Günümüzde Nur Talebelerinin en çetin imtihanı; Üstada ve Nur mesleğine sadâkat ve aralarındaki tesanüt imtihanıdır.
İman hizmetinin selâmeti, ehl-i İmanın kuvve-i maneviyesi’nin temini ve ülkemizin içtimaî ve siyasî istikrarı bu imtihanın başarılmasına bağlıdır.
Elhamdulillah günümüzde milyonlarca insan Risale-i Nur okumaktadır. Ancak her Risale okuyan Nur Talebesi olmaz. Çok insan vardır ki, imanını takviye etmek için Risale okur, ama kendini Nur Talebesi kabul etmez. O, Bediüzzaman’ı büyük bir din âlimi bilir, Nur Külliyatı’nı okumaya, incelenmeye değer bir nevî tefsir olarak kabul eder. Şüphesiz bu da takdire şayan bir tutumdur.
Ne var ki Nur Talebesi olmanın farklı özellikleri vardır. Bunların başında; Üstad Bediüzzaman’ı ahir zamanın peygamber varisi, müceddidi, müçtehidi, mehdisi bilip başka şeyh, hoca ve temayüz etmiş şahsiyetin peşine gitmemek, (Kastamonu L. YAN, 2000, s. 56) Risale-i Nur’u kendi telifi gibi kabul ederek onun neşrini hayatının gayesi bilmektir. (Mektubat, YAN, 2017, s. 400)
Kendisini Nur Talebesi kabul eden çok sayıda kişi vardır ki, “Bana sadece iman lâzımdır. Başka şey lâzım değildir” diyerek, Külliyatın yalnız iman bahislerini okur, orada yoğunlaşır. O, Nurun içtimaî ve siyasî ölçülerini ya hiç okumaz, ya da onları Üstadın maksadına ve uygulamalarına aykırı bir şekilde yorumlayarak, Nur mesleğine muhalif siyasî akımlara kapılır, onların peşinden sürüklenir, sonra onların zulmüne manen ortak olur.
Halbuki Nur Mesleği sadece imandan ibaret değildir. Onun içtimaî ve siyasî sahaya taalluk eden ölçüleri vardır. Ona sadâkat, onu bütün yönleriyle hazmedip hayata tatbik etmekle olur.
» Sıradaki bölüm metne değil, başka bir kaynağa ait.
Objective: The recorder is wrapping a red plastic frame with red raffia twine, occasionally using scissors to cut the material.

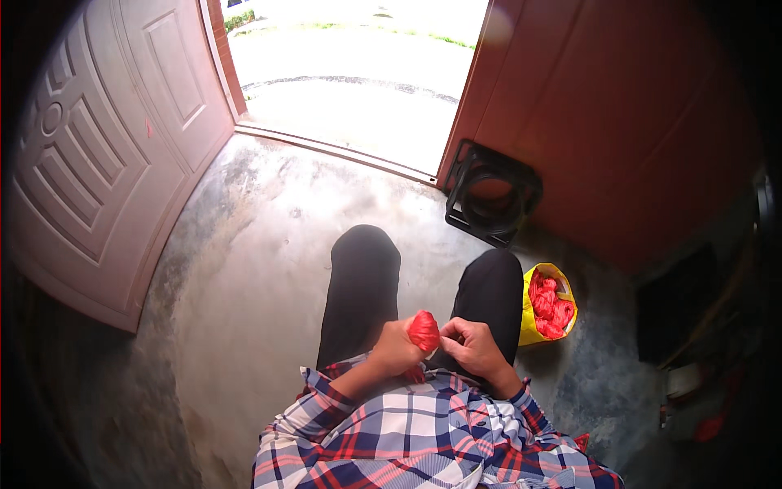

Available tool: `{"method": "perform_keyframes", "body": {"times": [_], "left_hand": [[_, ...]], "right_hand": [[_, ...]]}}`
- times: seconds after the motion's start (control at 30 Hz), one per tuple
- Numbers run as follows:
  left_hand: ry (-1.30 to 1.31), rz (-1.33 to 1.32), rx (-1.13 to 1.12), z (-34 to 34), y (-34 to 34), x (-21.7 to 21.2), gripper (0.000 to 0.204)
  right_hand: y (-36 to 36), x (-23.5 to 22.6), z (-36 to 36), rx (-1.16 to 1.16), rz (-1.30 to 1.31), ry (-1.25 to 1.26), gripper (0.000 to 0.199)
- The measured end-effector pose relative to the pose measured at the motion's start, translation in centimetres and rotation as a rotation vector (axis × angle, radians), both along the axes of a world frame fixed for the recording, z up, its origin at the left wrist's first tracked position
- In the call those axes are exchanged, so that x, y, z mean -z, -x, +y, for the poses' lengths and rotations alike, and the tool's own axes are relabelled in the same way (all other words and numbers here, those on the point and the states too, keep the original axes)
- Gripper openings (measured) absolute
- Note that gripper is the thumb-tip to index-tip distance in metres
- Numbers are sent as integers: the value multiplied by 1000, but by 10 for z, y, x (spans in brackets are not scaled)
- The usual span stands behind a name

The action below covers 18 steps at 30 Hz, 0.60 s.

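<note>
The person sits facing an open doorway, knees apart over the concrete floor, with both hands raised just above the lap. The left hand is clenched around a small red plastic bag, bunched into a tight ball that pokes out above its fingers. The right hand sits just beside it, its fingers curled and touching the edge of the red bundle, seemingly pinching or twisting it; how firmly it grips is hard to tell. On the floor near the right knee stands a yellow bag filled with more of the same red bundles, and a black plastic frame leans by the door. The likely trouble is the thin plastic: pulled or twisted too hard between the two hands it could tear or slip free and drop between the knees. A careless toss could also miss the narrow yellow bag, which looks soft enough to tip over
</note>
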State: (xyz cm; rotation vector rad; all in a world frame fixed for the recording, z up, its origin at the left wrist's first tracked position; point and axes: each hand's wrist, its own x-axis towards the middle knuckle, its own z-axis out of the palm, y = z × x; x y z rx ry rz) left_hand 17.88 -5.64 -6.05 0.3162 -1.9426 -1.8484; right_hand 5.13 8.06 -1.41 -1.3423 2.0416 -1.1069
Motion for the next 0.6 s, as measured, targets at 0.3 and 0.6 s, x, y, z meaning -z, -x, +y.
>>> {"method": "perform_keyframes", "body": {"times": [0.3,0.6], "left_hand": [[96,-86,-51,7,4,7,15],[-67,-134,33,3,3,-3,18]], "right_hand": [[8,28,7,20,-166,13,13],[11,31,-9,87,-250,-36,17]]}}
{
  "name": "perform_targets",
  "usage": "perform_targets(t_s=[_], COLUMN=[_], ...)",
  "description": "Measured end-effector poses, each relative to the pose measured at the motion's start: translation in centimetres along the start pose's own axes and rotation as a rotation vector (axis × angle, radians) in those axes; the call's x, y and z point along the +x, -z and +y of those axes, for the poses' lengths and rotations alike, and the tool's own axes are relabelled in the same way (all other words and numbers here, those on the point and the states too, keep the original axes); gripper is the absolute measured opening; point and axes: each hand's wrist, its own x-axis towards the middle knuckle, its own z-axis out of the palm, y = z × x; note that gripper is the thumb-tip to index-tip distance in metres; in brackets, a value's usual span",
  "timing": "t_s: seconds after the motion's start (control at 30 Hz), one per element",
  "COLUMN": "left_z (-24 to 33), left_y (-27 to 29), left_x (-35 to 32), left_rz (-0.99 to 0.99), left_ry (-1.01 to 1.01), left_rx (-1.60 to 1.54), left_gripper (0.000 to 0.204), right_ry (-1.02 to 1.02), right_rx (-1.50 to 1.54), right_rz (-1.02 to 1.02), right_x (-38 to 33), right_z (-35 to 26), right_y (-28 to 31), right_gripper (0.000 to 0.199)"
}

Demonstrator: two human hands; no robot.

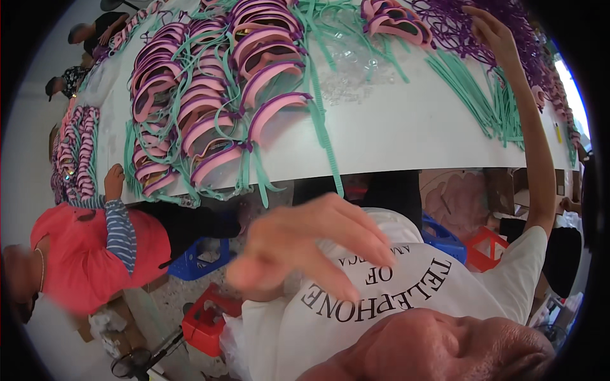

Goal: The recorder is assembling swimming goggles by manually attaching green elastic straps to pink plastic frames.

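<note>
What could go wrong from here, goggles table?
1. Snagging: teal straps hang over the table's near edge; a passing sleeve or the left hand might catch one and drag pink goggles off.
2. Tangling: the right hand is at a jumbled pile of purple straps; lifting one could pull others along.
3. Scattering: small clear pieces lie loose on the tabletop, so a sweeping arm may knock them about.

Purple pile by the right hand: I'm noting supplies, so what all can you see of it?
The purple pile is a loose tangle of thin, looped pieces, soft-plastic or rubbery in look, heaped on the white table at the picture's upper right. Green strips lie by its lower edge. The right hand overlaps it in view; whether the fingers hold a piece is unclear.
</note>
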Motion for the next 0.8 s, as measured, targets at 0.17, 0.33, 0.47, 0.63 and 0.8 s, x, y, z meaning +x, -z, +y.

Nur Talebelerinin çoğu, Nur mesleğine sadâkat göstererek tesanüt içinde Nur’un siyasî ölçülerine uygun hareket ederek Ahrar/ Demokrat güçlere nokta-i istinat oldukları (1970-1980 arası) dönemde hem iman hizmeti inkişaf etmiş, hem ehl-i imanın kuvve-i maneviyesi, hem de ülkemizin siyasî ve sosyal istikrarı tahakkuk etmiştir. Ne zaman onların çoğu, 1980’den sonraki süreçlerde Nur’un siyasî ve içtimaî ölçülerinden taviz vererek, demokrat olmayan ve dini siyasete alet eden akımlara nokta-i istinat olmaya başladılar, diğer dinî gruplar da şaşırarak aynı hataya düştüler. Bunun sonucunda hem iman hizmeti darbe yemiş, hem de ülkemizin siyasî ve sosyal istikrarı kaybolmuştur.
Günümüzde de benzer bir durum vardır. Onların desteği ile başa geçen demokrat olmayan hâkim siyasîler, Risale-i Nur’a perde olup, dinî grupları politize ederek, iman ve Kur’ân hizmetine darbe vurdukları gibi, uyguladıkları yanlış politikalarla ülkemizi kaos, gerilim ve huzursuzluk içinde bocalayan, demokrasi ve kalkınmada üçüncü dünyanın geri kalmış bir devleti haline getirdiler.
Son söz: Türkiye’nin, hatta İslâm âleminin içinde bulunduğu sıkıcı ve perişan dar boğazdan kurtuluşunun; Nur Talebelerinin çoğunun Üstada ve Risale-i Nur’a sadâkat göstermelerine ve bunu fiilen ispat etmelerine bağlıdır.
Onlar, Ahrar/ Demokrat güçler yerine demokrat olmayan siyasî güçlere destek vermeye devam ettikleri takdirde, iman hizmetinin inkişafı, Türkiye’nin müstebit yönetimlerden kurtulup demokrasiye geçmesi ve düze çıkması mümkün görünmemektedir.